Lo cierto es que esta primera novela de Roberto parte de una premisa fantástica (en el amplio sentido del término) que a diferencia de la mayoría va mejorando según avanza. El problema está en llegar a la recta final sin morirse de aburrimiento. Estoy exagerando, claro; yo muriéndome de aburrimiento sólo leo a Tao Lin y únicamente porque sus libros son más breves que algunas notas al pie de La Broma Infinita. Lo que menos me gustó de “El hombre…” fue, aparte del por momentos excesivo -por innecesario- ejercicio de embellecimiento literario, el puto ir y venir de la calle Segovia a la avenida Valencia o lo de pasar frente al Banco de España y decirlo, como si tuviese maldita importancia conocer la geografía de una ciudad para entender lo pillado que está uno de la muchacha de marras. Y hablando de cerezos en flor: lo del amor es también aquí una cuestión de aguante. Ya sé que no es culpa de nadie y de hecho no me cuesta leerlo siempre que no tenga que hacer paradas para vomitar, pero cuando ocurre como aquí, que el amor toma protagonismo cuando no debía pasar de anécdota, pues me jode, no les voy a engañar, porque yo esperaba encontrarme con las miserias del mundo y sólo me iba encontrando con las del protagonista, al menos durante algo así como la mitad de la novela, que es lo que duran los preliminares. Luego ya sí, pero sólo cuando viene papá a poner las cosas en su sitio.
Papá es un tipo genial (y ahora voy a pasar de puntillas para no joderles la novela más de lo que ya lo hace la contraportada), un revolucionario, un tipo singular, peculiar, un anarquista como la copa de un pino que cree que los pilares de la sociedad estarían mejor triturados (aquello de arrancar de cero) para lo cual no se le ocurre mejor idea que acelerar el proceso de destrucción de la sociedad agotando o quemando (dinamitando, directamente) los recursos naturales amén de otros métodos un tanto expeditivos.

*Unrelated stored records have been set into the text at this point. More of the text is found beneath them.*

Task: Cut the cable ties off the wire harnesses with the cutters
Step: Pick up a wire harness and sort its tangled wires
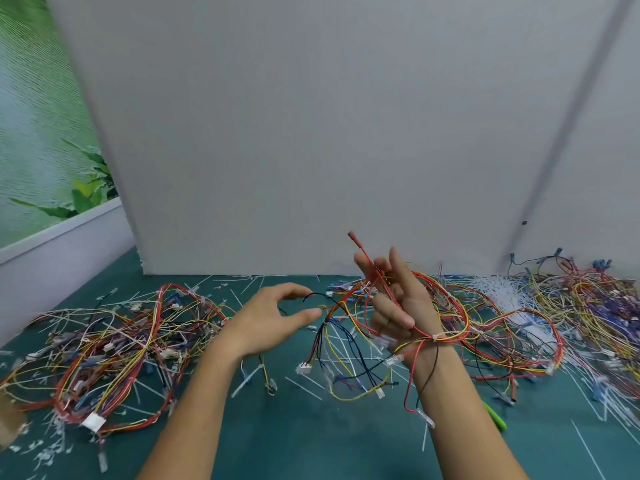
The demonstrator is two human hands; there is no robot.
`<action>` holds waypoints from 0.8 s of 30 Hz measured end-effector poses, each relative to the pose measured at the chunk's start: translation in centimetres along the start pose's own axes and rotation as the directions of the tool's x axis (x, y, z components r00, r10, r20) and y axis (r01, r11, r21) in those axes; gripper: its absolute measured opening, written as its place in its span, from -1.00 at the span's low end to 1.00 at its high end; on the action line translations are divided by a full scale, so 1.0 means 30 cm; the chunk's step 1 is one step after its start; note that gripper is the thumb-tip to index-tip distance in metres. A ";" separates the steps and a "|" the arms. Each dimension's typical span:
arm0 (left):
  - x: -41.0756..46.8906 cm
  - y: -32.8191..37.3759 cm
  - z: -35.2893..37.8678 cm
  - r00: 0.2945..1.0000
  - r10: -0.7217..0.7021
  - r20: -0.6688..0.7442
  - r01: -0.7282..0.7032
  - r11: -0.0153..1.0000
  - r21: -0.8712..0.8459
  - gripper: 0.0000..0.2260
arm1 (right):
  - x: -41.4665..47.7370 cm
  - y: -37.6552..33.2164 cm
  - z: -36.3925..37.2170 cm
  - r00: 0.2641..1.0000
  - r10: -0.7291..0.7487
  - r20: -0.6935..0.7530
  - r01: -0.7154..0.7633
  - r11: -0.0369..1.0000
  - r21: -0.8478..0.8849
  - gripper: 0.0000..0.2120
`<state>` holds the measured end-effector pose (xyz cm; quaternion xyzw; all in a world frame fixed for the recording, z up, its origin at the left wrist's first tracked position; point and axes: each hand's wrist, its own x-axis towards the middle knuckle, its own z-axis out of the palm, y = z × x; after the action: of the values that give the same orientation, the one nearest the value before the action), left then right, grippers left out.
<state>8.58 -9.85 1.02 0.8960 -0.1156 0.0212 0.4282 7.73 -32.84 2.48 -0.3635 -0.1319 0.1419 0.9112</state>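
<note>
My right hand [398,303] is raised above the mat and grips a wire harness [341,301] of red, yellow, black and blue wires. Its lower fingers curl round the red wires while two fingers point up. A red lead sticks up past the fingertips. A white cable tie [435,337] binds the harness beside my right wrist, and loose ends with white connectors hang below. To the left of the harness my left hand [273,320] hovers, thumb and fingers spread in a curve, holding nothing. Only the green handle of the cutters [496,418] shows, on the mat behind my right forearm.
A big tangle of harnesses [114,341] lies on the left of the green mat [294,427], and another pile [588,306] on the right. Cut white ties [502,292] are heaped at the back right and scattered all over. A white partition [311,133] closes the back.
</note>
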 end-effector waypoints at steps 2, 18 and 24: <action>-0.005 0.025 0.021 0.989 0.070 0.127 -0.045 0.982 -0.185 -0.74 | 0.005 -0.003 -0.002 0.999 -0.005 0.048 -0.001 0.994 0.110 -0.55; 0.008 0.048 -0.005 0.988 -0.087 -0.124 -0.052 0.573 -0.818 -0.74 | 0.023 -0.025 -0.041 0.980 0.054 -0.191 -0.078 0.989 -0.122 -0.72; 0.022 0.051 -0.008 0.962 -0.260 -0.084 -0.009 0.278 -0.961 -0.75 | 0.013 -0.005 -0.013 0.983 0.097 -0.156 -0.149 0.916 -0.371 -0.62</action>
<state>8.89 -10.70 2.43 0.4607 0.0151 0.0151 0.8873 8.26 -33.06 2.36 -0.5501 -0.0721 0.1459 0.8191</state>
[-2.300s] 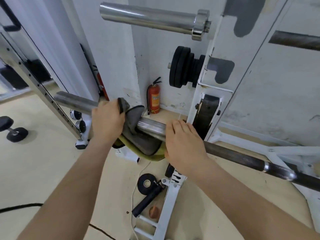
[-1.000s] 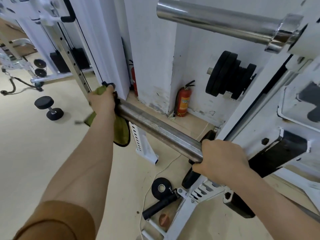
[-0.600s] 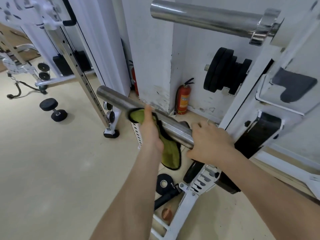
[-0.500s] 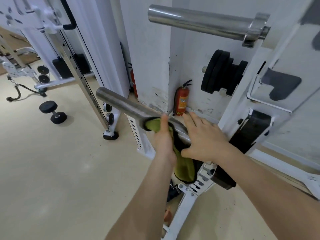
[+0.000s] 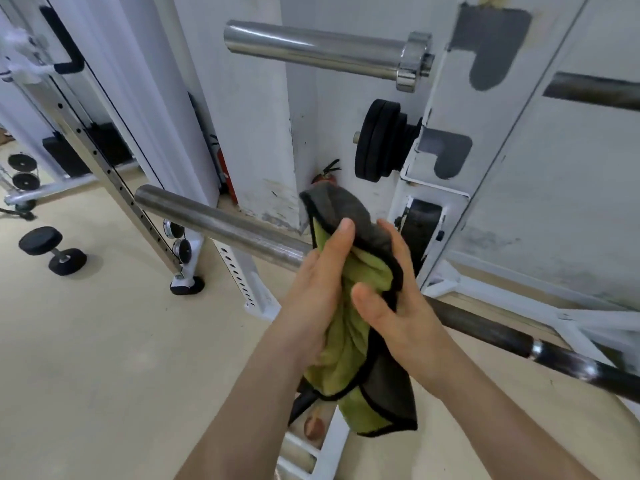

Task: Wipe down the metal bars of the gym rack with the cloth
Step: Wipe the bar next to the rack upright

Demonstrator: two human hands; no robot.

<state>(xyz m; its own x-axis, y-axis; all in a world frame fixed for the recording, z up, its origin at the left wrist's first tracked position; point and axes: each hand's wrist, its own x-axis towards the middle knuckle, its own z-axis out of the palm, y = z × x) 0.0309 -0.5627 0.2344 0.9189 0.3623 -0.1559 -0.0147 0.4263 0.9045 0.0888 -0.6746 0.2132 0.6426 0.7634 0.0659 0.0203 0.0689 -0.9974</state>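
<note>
A green cloth with a grey back and black edging [image 5: 360,344] hangs bunched between both my hands, just in front of the lower steel bar [image 5: 221,223]. My left hand [image 5: 322,278] holds its left side, thumb up against the green face. My right hand [image 5: 391,306] grips its right side, fingers over the grey top fold. The bar's sleeve runs from the left end down to the cloth and continues as a dark shaft [image 5: 485,327] to the right. A second chrome bar sleeve [image 5: 318,51] sits higher on the white rack [image 5: 446,109].
Black weight plates [image 5: 377,140] hang on a rack peg. A red fire extinguisher [image 5: 325,176] stands behind the cloth by the white pillar [image 5: 256,116]. A black dumbbell [image 5: 52,249] lies on the beige floor at left beside a perforated upright [image 5: 114,174].
The cloth has come off the lower bar, and my right hand has left the bar to take hold of the cloth. Both hands now hold it bunched in front of the bar.
</note>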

Lo que vienen siendo “por las malas” de toda la vida de dios.
Esta última parte se centra más en la cuestión y es gracias a ella que se salva la novela del mismo modo que una comida corriente se puede mejorar con unos buenos postres. Una novela es lo que queda de ella cuando deja de arder y de este novela me quedo, sin dudarlo, con el esbozo de ese Nueva York oculto, marginal, revolucionario y lamentablemente tan poco creíble como necesario. También con el arranque, un sensacional primer capítulo que sirve para marcar la ruta del viaje y que invita a no desesperar en los momentos flojos. Cuando hace una semana hablaba en el post de Juan Mayorga (“Hamelin”) de esa suerte de necesidad de empezar a poner bombas y cortar cabezas estaba pensando no tanto en aquella novela como en esta y me pregunto en qué momento dio Roberto con la solución a ciertos problemas que aquí todos vemos venir y ninguno quiere afrontar. No me hagan caso; estoy bromeando. "El hombre que gritó al tierra es plana" no da respuesta a ninguna pregunta simplemente porque no es el tipo de novela que se dedique a esto, aunque es verdad que sí puede ser un buen reflejo del nivel de desesperación de la sociedad actual que ve en acelerar el fin de los tiempos una buena salida ahora que ha quedado claro que las urnas no sirven absolutamente para nada.